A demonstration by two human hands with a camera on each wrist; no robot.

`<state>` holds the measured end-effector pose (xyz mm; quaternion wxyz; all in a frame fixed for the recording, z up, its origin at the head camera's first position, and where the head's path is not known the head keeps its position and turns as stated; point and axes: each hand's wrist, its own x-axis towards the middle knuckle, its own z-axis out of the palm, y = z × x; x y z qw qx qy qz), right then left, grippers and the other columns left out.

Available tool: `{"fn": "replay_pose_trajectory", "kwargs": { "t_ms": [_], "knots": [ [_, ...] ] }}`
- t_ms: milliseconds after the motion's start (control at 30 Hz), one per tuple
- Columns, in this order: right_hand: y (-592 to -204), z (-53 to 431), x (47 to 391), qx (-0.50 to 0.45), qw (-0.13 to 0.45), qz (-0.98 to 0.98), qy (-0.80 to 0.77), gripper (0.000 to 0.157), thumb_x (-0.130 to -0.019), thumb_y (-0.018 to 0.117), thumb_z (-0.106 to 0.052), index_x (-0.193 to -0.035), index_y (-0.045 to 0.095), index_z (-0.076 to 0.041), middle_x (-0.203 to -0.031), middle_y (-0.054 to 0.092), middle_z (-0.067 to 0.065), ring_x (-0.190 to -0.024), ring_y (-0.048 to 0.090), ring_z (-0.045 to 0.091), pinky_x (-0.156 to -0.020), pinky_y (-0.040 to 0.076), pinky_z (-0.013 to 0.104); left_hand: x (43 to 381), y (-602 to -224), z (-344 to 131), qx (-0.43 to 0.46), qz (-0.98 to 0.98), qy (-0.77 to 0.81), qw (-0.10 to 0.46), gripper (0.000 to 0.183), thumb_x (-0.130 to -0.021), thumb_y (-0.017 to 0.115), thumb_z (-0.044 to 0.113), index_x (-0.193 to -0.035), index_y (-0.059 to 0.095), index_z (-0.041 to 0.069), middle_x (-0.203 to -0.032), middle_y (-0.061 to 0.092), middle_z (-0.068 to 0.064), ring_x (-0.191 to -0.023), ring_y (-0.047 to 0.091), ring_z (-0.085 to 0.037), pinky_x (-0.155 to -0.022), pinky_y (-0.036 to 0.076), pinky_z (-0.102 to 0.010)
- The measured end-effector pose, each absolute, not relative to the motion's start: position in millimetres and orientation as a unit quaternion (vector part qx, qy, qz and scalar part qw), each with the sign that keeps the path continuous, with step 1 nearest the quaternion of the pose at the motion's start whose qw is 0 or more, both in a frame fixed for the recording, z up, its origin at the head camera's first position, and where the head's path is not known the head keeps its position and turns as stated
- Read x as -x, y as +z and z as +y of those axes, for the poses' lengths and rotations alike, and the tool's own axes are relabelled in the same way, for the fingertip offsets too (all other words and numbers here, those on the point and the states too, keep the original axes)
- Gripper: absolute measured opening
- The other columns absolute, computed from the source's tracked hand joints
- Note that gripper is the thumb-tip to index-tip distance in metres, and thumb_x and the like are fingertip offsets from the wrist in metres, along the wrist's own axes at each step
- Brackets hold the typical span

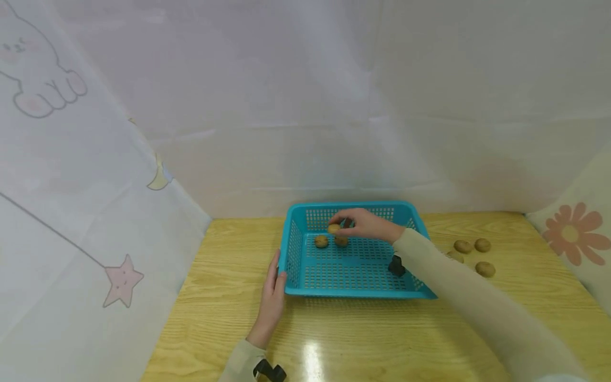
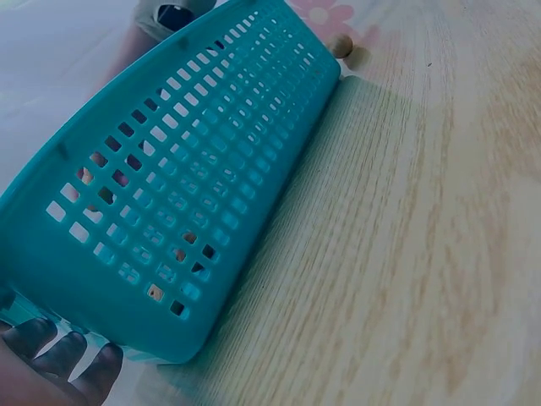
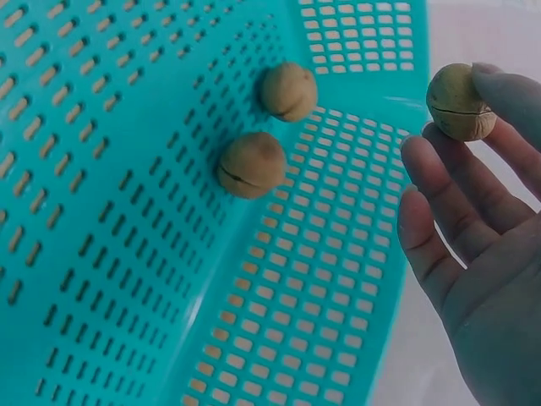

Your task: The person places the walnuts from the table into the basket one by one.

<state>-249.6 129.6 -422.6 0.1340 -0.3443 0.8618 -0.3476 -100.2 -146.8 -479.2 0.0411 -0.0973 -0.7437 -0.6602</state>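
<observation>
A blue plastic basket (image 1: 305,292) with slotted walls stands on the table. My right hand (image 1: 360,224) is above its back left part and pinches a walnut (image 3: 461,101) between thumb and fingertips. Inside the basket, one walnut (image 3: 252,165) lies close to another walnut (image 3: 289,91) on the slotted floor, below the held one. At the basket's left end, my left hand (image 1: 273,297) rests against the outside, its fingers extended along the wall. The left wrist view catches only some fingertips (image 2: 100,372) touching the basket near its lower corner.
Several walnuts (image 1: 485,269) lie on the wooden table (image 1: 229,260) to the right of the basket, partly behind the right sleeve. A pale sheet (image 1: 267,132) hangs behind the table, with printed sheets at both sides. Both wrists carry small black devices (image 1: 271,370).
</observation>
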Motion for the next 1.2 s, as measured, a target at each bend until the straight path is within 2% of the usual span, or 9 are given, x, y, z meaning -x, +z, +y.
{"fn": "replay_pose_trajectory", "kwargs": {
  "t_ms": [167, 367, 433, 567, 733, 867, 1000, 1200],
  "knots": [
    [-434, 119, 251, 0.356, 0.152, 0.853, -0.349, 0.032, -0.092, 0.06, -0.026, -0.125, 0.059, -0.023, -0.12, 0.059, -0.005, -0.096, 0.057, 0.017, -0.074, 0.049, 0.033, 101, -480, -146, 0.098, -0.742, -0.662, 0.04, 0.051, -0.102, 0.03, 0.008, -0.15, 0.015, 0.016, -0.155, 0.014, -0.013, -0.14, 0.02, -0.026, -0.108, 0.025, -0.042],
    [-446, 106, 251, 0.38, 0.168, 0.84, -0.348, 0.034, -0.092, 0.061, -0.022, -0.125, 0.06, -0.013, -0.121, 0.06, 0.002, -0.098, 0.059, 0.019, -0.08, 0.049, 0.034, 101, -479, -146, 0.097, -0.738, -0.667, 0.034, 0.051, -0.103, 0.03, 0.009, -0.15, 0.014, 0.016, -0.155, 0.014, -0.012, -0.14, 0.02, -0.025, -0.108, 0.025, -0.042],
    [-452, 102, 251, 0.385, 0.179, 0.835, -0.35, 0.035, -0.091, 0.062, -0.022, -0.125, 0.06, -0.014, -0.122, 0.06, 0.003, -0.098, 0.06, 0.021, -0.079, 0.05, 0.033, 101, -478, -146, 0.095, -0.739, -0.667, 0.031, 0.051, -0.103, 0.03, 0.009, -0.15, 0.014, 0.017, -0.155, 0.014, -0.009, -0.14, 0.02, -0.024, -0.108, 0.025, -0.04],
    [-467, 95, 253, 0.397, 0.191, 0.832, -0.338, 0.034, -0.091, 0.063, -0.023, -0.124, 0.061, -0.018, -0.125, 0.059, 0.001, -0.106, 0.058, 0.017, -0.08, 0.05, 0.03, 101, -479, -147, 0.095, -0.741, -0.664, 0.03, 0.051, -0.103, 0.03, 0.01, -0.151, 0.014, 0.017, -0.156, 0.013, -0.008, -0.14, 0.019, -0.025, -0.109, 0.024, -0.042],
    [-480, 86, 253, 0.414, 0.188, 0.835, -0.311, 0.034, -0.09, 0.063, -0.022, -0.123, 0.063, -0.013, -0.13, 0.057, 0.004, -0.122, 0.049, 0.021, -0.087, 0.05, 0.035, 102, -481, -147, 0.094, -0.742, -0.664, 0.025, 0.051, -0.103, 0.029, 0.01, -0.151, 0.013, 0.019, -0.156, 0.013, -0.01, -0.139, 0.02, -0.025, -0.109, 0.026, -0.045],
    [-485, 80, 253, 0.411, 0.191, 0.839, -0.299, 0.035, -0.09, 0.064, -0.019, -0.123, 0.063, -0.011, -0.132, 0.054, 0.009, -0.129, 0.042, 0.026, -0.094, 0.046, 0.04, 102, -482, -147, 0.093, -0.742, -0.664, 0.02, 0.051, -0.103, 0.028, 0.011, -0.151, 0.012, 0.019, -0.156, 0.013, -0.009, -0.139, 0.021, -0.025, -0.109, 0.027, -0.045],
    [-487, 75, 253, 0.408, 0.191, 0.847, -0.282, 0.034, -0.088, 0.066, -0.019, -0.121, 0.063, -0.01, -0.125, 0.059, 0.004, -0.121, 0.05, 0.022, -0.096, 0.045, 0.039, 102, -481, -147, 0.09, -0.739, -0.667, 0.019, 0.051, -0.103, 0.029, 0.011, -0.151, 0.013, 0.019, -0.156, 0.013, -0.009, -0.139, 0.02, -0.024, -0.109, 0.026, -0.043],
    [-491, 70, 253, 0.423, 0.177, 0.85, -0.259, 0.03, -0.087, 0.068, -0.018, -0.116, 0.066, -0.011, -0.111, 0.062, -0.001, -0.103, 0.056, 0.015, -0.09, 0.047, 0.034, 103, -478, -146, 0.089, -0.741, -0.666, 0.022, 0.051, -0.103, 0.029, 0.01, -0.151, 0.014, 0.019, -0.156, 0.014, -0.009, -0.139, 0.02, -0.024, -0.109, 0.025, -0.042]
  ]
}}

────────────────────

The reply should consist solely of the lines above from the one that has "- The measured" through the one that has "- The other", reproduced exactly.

- The measured end-effector pose, each absolute, not relative to the motion's start: position in millimetres and orientation as a unit quaternion (vector part qx, qy, qz and scalar part qw), each with the sign that keeps the path continuous, with step 1 nearest the quaternion of the pose at the motion's start whose qw is 0 or more, both in a frame fixed for the recording, z up, its origin at the head camera's first position, and where the head's path is not known the head keeps its position and turns as stated
- Read x as -x, y as +z and z as +y of those axes, for the poses' lengths and rotations alike, and the tool's own axes are relabelled in the same way, for the fingertip offsets too (all other words and numbers here, those on the point and the states too, keep the original axes)
- Gripper: absolute measured opening
- The other columns absolute, computed from the source's tracked hand joints

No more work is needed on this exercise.